We just released an enterprise product, Seldon Deploy, which enables machine learning teams to move into production 5 times faster and more easily with compliance, audit trails, approvals, advanced experiments, and model explanations.
Built on the advanced ‘Seldon Core’ technology trusted by thousands of companies in the open source community, it is equipped with all the monitoring, user interfaces and compliance checks necessary for large scale organisations to deploy their models at scale and with confidence.
Where are you at right now?
We’re going through an exciting period of expansion.
We secured €3 million in a seed funding round led by Amadeus Capital Partners, which is being invested in Seldon’s enterprise product.
Since 2018, we have seen an incredible 25% month-on-month growth and over two million installs of our Seldon Core product to-date.
We’ve got a great team of internal engineers and community contributors behind the product, who are constantly working to develop the technology and ensure the Seldon platform delivers tangible benefits for all of our users.

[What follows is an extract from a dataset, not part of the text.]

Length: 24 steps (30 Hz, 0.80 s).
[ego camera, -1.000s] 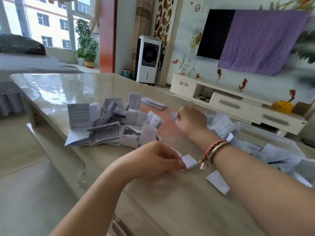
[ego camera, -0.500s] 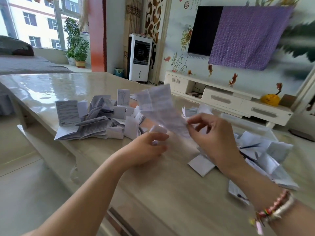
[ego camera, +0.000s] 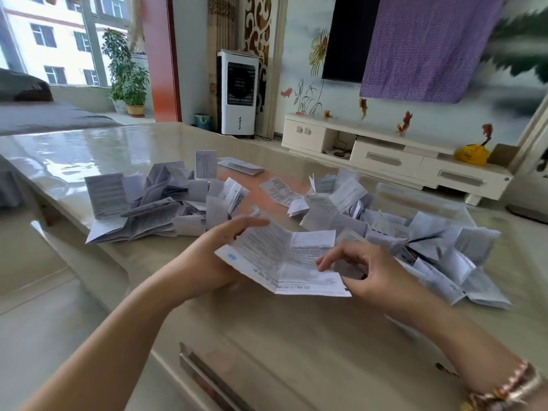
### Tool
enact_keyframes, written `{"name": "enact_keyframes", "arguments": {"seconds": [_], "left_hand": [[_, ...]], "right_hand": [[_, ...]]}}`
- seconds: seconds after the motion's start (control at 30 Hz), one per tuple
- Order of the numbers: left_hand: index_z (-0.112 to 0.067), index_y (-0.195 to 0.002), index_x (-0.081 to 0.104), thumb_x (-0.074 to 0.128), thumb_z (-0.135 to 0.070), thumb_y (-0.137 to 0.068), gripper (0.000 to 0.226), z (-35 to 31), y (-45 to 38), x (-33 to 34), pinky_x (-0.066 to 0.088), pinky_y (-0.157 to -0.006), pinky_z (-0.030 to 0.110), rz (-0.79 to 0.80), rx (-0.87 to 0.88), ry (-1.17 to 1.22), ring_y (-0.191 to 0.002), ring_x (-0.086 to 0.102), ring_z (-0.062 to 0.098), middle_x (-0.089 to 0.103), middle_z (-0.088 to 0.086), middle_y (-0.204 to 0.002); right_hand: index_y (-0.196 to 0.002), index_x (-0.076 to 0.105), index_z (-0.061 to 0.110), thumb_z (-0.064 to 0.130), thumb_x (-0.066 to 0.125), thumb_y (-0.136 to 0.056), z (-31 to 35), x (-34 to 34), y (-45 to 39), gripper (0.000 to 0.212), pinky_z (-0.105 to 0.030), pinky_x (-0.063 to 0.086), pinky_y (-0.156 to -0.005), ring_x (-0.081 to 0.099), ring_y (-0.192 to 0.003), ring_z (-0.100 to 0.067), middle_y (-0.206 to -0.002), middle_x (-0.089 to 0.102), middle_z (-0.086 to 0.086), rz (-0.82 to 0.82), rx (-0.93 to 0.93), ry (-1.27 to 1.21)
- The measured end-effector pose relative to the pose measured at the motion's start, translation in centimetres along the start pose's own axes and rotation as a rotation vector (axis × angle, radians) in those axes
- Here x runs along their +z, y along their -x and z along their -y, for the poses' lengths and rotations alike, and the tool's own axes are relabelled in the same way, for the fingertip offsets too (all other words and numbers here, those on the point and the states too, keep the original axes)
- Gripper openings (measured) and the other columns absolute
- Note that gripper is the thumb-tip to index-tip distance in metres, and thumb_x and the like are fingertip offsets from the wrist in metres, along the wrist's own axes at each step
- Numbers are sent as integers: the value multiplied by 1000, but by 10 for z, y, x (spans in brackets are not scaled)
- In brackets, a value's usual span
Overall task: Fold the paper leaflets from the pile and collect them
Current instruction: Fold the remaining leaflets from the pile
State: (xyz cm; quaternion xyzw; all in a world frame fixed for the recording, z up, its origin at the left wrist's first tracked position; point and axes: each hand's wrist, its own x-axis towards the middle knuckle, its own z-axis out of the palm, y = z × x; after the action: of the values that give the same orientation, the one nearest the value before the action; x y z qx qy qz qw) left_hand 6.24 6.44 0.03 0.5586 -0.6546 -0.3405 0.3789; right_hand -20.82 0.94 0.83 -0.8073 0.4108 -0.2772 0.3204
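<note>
An open, creased white leaflet (ego camera: 281,259) with printed text lies between my hands just above the table. My left hand (ego camera: 219,256) holds its left edge, fingers over the top, thumb hidden beneath. My right hand (ego camera: 364,268) pinches its right side near the lower corner. A heap of folded leaflets (ego camera: 154,203) sits to the left on the table. A bigger loose pile of leaflets (ego camera: 415,232) spreads out to the right, partly behind my right hand.
The beige glossy table (ego camera: 267,336) has its near edge and a drawer handle (ego camera: 207,378) at the bottom. Single leaflets (ego camera: 240,167) lie further back. A white TV cabinet (ego camera: 394,155) and a fan unit (ego camera: 237,93) stand beyond the table.
The leaflet was held up in the air by my right hand; it is now lowered and spread out flat between both hands. My left hand has taken hold of its left edge.
</note>
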Motion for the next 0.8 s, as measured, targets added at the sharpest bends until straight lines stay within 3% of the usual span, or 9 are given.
{"name": "enact_keyframes", "arguments": {"seconds": [0.03, 0.1, 0.2, 0.27, 0.37, 0.5, 0.63, 0.7, 0.8], "left_hand": [[-31, -106, 71, 87, -23, -68, 42, -22, 7, 5, 55, -88, 36, -31, -14, -45, -96, 67, 16, 70, -8, -111], [-23, -96, 76, 84, -14, -72, 26, -25, 17, 11, 56, -83, 35, -74, 31, -75, -88, 70, 16, 74, -7, -95], [-28, -87, 74, 78, -15, -77, 17, -23, 12, 16, 50, -67, 11, -129, -17, 28, -74, 68, -2, 75, -13, -81], [-27, -85, 73, 75, -19, -80, 9, -25, 10, 17, 44, -60, 6, -116, -76, 37, -58, 62, -2, 74, -5, -73], [-25, -92, 72, 71, -30, -84, 9, -28, 12, 18, 40, -50, 16, -72, -149, 45, -44, 46, 6, 73, 4, -66], [-11, -82, 71, 68, -33, -87, 22, -20, 7, 16, 36, -43, 17, -139, -248, -35, -35, 40, 7, 68, 5, -54], [-10, -75, 69, 70, -37, -84, 29, -16, 6, 18, 34, -40, 16, -176, -300, -139, -32, 37, 7, 60, -1, -44], [-16, -70, 67, 74, -43, -79, 29, -15, 6, 20, 36, -43, 19, -222, -305, -254, -34, 42, 4, 59, -4, -45], [-25, -72, 59, 77, -50, -70, 31, -16, 8, 24, 45, -57, 27, -320, -278, -534, -62, 55, 7, 61, -9, -66]], "right_hand": [[-81, 73, 30, 9, 72, -82, 1, 0, 0, 21, -32, 52, -94, 66, -98, -5, -99, 73, 12, 14, -5, -14], [-88, 74, 29, 27, 73, -83, 4, 1, 2, 5, -21, 52, -87, 66, -96, -2, -99, 73, 16, 26, 9, -44], [-93, 75, 25, 57, 63, -72, 4, 1, 1, 40, -15, 50, -80, 65, -91, 5, -96, 72, 21, -11, 26, -83], [-86, 75, 22, 53, 60, -76, 4, 1, -1, 36, -11, 47, -73, 66, -86, 6, -89, 73, 22, -43, 33, -108], [-85, 75, 25, 38, 61, -85, 1, -1, -5, 19, -7, 47, -67, 68, -80, 3, -84, 73, 19, -67, 80, -157], [-83, 75, 24, 34, 64, -88, -5, -2, -7, 16, -22, 54, -76, 70, -82, -9, -83, 75, 7, -109, 160, -141], [-60, 47, 15, 35, 67, -86, -12, 3, -6, 39, -30, 36, -59, 46, -57, -12, -56, 47, 4, -217, 186, 53], [-61, 43, 16, 37, 70, -83, -11, 6, -5, 40, -30, 30, -56, 41, -56, -11, -56, 45, 5, -236, 221, 166], [-70, 46, 17, 41, 70, -80, -5, 7, -4, 36, -27, 30, -57, 44, -71, -10, -71, 51, 7, -202, 226, 484]]}}
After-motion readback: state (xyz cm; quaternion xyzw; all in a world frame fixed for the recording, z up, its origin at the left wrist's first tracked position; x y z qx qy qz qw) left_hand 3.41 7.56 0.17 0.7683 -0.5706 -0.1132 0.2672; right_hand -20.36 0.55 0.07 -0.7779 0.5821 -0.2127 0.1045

Our client base is constantly growing, working with customers such as IBM, Google and Oracle on their machine learning platforms. Seldon also has an ongoing partnership with open source company RedHat.
What are your aims for the next year?
We have a number of exciting commercial deals that recently closed and are in the pipeline with some of the world’s biggest companies across sectors; so our team of over 20, all based in our London office, will at least be doubling and we’re planning to expand our team in the US.

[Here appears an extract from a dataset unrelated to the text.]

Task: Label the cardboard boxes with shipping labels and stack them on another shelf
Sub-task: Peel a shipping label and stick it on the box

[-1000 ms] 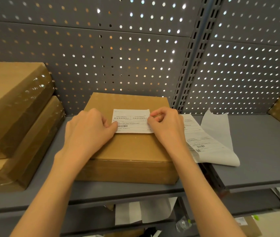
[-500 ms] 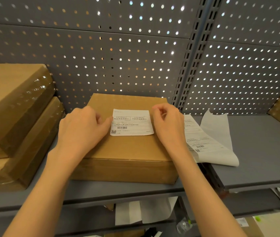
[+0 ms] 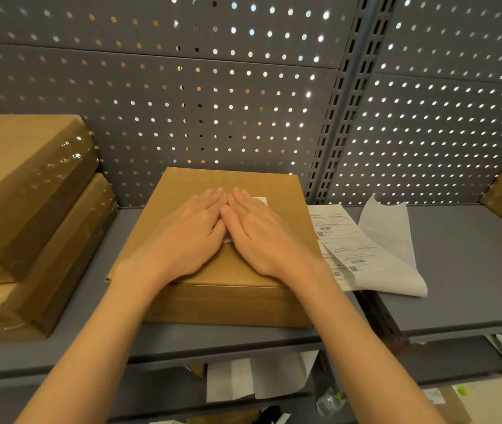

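Mostly hidden: shipping label (image 3: 260, 199) on the flat cardboard box (image 3: 213, 272), only a white corner by the right hand (image 3: 262, 232) and a sliver at the thumbs showing. Both hands flat, fingers straight and together, pressing down, gripping nothing; left hand (image 3: 190, 232) touching the right at the index fingers. Box on the grey shelf (image 3: 458, 289), centre. Just right of it, a label strip (image 3: 343, 240) with barcodes, print too small to read, and peeled backing paper (image 3: 393, 237). Stacked boxes (image 3: 26, 215) at left, cut off by the frame.
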The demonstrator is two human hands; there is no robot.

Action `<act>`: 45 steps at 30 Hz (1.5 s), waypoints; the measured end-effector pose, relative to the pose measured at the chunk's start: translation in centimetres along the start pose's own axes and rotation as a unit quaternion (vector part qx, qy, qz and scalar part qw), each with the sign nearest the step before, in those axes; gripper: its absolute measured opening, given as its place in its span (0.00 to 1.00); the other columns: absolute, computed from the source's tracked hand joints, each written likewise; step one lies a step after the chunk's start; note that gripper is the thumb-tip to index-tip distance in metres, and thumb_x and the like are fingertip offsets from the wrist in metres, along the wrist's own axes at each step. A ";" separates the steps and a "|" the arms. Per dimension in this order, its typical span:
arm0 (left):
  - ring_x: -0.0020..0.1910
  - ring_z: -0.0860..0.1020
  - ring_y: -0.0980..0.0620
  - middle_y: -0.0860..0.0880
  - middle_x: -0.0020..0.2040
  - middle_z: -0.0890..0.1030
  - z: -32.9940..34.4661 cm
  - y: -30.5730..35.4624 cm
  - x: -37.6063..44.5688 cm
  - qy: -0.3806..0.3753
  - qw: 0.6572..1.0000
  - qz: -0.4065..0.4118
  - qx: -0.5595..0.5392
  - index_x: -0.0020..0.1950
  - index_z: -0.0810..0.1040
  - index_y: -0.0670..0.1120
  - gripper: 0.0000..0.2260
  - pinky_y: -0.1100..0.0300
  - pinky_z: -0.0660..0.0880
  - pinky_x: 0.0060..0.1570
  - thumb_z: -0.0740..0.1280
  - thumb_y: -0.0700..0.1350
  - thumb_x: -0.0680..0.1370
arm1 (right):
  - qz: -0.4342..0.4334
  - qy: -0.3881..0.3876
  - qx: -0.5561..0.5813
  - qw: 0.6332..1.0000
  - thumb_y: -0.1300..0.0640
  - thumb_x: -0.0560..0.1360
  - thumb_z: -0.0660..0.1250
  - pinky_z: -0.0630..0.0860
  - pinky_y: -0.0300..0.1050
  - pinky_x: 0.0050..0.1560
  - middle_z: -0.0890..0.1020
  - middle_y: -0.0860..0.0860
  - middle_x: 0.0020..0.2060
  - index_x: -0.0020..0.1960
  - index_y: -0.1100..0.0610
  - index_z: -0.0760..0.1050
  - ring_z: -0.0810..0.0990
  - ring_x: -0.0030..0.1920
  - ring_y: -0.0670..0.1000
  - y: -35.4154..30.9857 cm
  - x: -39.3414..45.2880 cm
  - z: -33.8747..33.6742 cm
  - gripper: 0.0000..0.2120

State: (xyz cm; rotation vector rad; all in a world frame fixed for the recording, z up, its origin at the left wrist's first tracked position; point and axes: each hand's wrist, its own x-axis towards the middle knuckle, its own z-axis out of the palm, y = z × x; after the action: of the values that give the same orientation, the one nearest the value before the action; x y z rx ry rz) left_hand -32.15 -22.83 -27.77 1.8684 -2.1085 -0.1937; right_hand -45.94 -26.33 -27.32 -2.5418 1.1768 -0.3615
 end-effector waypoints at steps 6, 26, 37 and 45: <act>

What’s been the hardest thing about getting Seldon off the ground?
When we started creating Seldon, there was very little appreciation in the UK market for open source technology.

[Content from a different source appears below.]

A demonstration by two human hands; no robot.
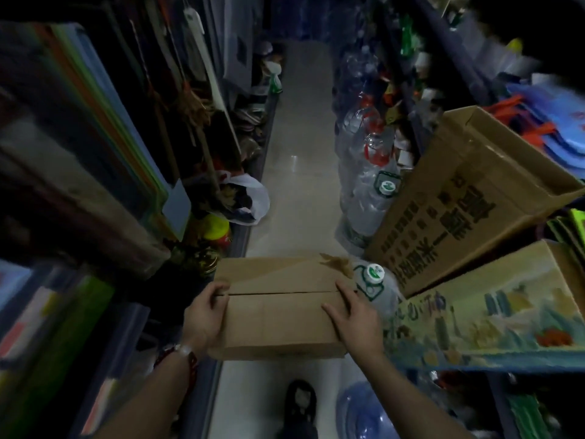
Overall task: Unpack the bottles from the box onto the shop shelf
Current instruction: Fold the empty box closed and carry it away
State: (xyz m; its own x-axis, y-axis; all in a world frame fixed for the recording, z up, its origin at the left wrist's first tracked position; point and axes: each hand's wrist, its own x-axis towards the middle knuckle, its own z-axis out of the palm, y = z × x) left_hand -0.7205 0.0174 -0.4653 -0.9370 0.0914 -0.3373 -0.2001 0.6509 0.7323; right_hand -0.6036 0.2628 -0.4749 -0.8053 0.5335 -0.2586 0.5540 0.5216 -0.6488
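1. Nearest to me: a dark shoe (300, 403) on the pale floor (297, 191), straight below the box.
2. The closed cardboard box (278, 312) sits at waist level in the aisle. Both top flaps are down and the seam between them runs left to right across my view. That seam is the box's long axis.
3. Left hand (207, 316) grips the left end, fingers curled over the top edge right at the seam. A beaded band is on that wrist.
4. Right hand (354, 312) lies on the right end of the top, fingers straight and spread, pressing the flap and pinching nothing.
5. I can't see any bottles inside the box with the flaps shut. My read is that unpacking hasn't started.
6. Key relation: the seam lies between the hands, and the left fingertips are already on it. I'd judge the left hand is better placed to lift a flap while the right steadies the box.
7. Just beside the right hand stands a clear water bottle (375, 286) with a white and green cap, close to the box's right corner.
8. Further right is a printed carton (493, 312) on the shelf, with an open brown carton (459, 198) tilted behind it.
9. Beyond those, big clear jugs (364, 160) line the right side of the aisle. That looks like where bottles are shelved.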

This is a model that has since been proven in the US, but at the time there was skepticism around the value of a ‘free’ product.
In the years since, we have seen business executives place increasing trust and, sometimes more importantly, budgets in the hands of their data science and technical teams which has allowed open-source products to make their way and prove their value in the world’s largest organisations.
The ecosystem has evolved considerably over the past few years and now we see tech leaders developing and sharing open source products.
We’re proud of our open source heritage, and continue to enjoy the collaboration and integrity of open-source projects like Kubeflow, which we’ve worked on with giants like Google and IBM.
We’re leveraging this shift to democratise technologies that were once only accessible to tech giants, and making them available to everyone.
That’s why Seldon was created to be framework-agnostic to support the use of agile workflows, so organisations aren’t forced into being locked in with one provider after only making a few initial steps in their roadmap.
Why should more people be using Seldon?
Our technology allows businesses to confidently deploy machine learning models in the most efficient way.
Across industry verticals, businesses can tackle difficult and complex problems at speeds previously unthinkable.
This is also all achieved with even more oversight and understanding throughout an organisation which means minimal risk in deploying faulty decisionmaking or relying on models built on bad data.
How much will it cost users – and why is it worth the investment?
We’ve proven time savings of up to 85% which can deliver a huge return on investment for businesses.
With a recent Fortune 100 client, we projected savings of around $15 million – and this doesn’t include the value of moving ML models into production 5 times faster.
We make it easy to get started with free open-source solutions that add real value, and price for our enterprise products and services based on usage and level of support required.
Our team of machine learning engineers help decrease the time-to-value and clearly measure the success from day one.